**DATA RECORDS**
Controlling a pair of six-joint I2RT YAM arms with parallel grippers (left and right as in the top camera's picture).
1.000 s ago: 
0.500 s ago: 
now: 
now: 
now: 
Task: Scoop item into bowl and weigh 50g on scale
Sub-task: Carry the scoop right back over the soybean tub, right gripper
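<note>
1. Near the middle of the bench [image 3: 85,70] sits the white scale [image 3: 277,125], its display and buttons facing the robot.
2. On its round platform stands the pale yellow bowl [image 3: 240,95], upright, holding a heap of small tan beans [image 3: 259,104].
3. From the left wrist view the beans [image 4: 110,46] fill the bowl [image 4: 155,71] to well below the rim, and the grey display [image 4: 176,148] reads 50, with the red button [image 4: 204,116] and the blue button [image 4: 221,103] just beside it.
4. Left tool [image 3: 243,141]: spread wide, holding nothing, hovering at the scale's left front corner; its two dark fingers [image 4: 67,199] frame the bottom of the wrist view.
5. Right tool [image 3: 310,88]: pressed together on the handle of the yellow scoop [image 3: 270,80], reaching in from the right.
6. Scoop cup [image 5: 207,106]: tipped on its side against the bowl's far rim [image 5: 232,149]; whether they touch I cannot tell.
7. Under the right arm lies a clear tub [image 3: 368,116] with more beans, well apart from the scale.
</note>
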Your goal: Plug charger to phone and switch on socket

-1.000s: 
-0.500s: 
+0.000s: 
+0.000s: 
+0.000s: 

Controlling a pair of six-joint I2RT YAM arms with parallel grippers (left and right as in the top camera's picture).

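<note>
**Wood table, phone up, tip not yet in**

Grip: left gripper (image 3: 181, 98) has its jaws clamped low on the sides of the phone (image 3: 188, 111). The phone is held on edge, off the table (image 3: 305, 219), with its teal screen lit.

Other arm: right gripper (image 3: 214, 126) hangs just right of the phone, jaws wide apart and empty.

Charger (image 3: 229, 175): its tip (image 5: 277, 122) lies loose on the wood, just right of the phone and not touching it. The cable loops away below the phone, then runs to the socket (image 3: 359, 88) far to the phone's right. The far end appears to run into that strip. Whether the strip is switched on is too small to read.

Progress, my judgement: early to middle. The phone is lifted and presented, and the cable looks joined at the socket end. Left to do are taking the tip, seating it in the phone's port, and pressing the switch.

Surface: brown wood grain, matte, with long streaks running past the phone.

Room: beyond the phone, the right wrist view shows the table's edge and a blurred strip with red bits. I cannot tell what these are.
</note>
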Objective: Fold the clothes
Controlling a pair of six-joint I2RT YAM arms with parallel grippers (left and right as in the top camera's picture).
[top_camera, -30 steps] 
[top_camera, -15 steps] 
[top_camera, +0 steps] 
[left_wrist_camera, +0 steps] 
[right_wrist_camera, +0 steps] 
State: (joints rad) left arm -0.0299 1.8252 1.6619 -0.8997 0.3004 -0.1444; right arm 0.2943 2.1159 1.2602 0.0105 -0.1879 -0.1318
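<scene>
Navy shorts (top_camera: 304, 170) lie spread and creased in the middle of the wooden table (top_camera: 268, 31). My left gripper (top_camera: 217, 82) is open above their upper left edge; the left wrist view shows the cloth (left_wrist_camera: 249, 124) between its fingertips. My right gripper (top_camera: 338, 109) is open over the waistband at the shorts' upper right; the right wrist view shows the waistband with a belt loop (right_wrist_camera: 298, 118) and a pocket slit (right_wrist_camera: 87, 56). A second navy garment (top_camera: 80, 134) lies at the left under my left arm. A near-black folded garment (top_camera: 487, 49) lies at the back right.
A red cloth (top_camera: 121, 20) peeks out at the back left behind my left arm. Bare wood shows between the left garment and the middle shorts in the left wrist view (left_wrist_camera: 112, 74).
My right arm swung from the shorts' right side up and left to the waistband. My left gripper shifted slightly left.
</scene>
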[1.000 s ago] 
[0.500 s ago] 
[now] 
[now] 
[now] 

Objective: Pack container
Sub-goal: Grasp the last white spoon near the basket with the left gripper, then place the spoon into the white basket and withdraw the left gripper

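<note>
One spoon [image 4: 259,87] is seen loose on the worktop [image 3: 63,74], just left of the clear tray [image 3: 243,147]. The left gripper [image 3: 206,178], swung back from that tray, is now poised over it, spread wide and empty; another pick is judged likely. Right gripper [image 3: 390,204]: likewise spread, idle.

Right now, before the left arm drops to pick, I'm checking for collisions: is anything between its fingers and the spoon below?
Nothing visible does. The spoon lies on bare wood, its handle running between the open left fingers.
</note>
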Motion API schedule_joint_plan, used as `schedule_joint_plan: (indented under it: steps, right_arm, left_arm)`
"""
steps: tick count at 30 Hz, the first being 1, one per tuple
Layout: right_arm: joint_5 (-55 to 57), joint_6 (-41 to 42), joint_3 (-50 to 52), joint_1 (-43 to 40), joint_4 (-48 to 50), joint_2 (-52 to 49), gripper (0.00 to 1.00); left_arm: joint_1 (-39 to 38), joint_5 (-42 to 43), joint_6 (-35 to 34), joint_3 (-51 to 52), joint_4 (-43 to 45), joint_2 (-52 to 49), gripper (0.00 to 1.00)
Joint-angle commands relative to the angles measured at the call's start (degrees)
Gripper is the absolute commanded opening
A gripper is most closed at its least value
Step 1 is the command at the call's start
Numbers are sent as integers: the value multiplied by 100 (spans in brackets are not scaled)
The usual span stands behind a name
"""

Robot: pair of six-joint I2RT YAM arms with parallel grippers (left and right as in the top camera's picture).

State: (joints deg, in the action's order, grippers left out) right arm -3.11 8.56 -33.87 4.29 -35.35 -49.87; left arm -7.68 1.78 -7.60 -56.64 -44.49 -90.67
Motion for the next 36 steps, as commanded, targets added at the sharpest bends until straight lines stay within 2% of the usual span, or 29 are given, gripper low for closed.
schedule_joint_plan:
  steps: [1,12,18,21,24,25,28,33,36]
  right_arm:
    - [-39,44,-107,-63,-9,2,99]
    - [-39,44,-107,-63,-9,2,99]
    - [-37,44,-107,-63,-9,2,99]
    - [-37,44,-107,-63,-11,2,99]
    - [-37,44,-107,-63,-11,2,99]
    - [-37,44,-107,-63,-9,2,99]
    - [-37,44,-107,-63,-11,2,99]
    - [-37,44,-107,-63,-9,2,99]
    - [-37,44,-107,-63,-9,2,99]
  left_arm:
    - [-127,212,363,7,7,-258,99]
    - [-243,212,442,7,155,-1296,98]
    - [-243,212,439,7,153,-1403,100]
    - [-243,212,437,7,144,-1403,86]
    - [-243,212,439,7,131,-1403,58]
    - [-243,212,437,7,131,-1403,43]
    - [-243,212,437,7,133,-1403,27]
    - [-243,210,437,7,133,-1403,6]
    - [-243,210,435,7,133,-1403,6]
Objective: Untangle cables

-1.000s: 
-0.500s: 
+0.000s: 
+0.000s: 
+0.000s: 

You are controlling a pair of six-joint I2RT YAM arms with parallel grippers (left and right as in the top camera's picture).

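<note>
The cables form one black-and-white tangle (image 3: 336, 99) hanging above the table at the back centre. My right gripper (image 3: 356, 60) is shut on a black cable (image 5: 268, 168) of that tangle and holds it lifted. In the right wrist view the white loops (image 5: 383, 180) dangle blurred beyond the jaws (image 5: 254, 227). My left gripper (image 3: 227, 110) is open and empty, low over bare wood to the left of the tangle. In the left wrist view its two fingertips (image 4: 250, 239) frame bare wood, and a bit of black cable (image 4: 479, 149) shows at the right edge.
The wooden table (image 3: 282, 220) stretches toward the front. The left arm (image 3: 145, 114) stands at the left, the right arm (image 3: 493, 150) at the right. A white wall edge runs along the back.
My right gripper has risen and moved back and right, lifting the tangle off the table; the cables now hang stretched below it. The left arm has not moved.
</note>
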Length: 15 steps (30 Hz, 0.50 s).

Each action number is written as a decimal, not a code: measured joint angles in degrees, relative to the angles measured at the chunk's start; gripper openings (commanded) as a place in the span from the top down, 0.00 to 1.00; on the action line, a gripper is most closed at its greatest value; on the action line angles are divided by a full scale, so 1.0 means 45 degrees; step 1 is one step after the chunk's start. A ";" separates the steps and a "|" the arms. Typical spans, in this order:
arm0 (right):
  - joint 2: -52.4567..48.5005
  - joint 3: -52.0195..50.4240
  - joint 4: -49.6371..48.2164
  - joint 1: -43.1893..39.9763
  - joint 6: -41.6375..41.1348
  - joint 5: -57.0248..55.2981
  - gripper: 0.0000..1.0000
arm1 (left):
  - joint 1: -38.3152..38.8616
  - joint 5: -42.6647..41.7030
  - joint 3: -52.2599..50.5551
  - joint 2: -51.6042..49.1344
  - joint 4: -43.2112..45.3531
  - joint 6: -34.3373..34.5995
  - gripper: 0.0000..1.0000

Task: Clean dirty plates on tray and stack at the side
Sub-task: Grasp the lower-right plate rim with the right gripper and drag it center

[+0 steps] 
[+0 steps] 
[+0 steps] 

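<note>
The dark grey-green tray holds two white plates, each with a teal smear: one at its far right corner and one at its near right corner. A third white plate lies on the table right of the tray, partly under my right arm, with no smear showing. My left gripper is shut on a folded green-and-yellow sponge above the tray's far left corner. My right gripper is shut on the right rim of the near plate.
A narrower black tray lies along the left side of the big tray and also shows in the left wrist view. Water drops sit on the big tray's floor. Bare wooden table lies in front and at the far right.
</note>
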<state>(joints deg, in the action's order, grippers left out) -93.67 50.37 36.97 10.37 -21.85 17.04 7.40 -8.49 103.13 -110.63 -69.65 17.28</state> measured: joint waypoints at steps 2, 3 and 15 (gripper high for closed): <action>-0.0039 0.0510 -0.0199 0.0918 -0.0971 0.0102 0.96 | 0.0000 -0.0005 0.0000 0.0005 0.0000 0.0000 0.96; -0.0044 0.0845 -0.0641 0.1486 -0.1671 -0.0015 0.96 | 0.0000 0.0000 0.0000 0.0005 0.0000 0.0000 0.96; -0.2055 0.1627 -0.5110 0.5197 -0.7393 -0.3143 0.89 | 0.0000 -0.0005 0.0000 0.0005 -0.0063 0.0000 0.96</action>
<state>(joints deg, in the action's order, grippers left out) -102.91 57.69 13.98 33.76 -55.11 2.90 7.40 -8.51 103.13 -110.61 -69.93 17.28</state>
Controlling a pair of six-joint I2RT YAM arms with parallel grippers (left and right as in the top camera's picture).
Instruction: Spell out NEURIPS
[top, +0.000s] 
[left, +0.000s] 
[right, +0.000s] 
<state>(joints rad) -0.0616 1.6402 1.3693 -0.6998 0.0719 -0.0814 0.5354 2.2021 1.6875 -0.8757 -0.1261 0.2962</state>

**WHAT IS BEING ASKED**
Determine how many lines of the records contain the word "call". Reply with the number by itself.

**YOUR RESPONSE**
2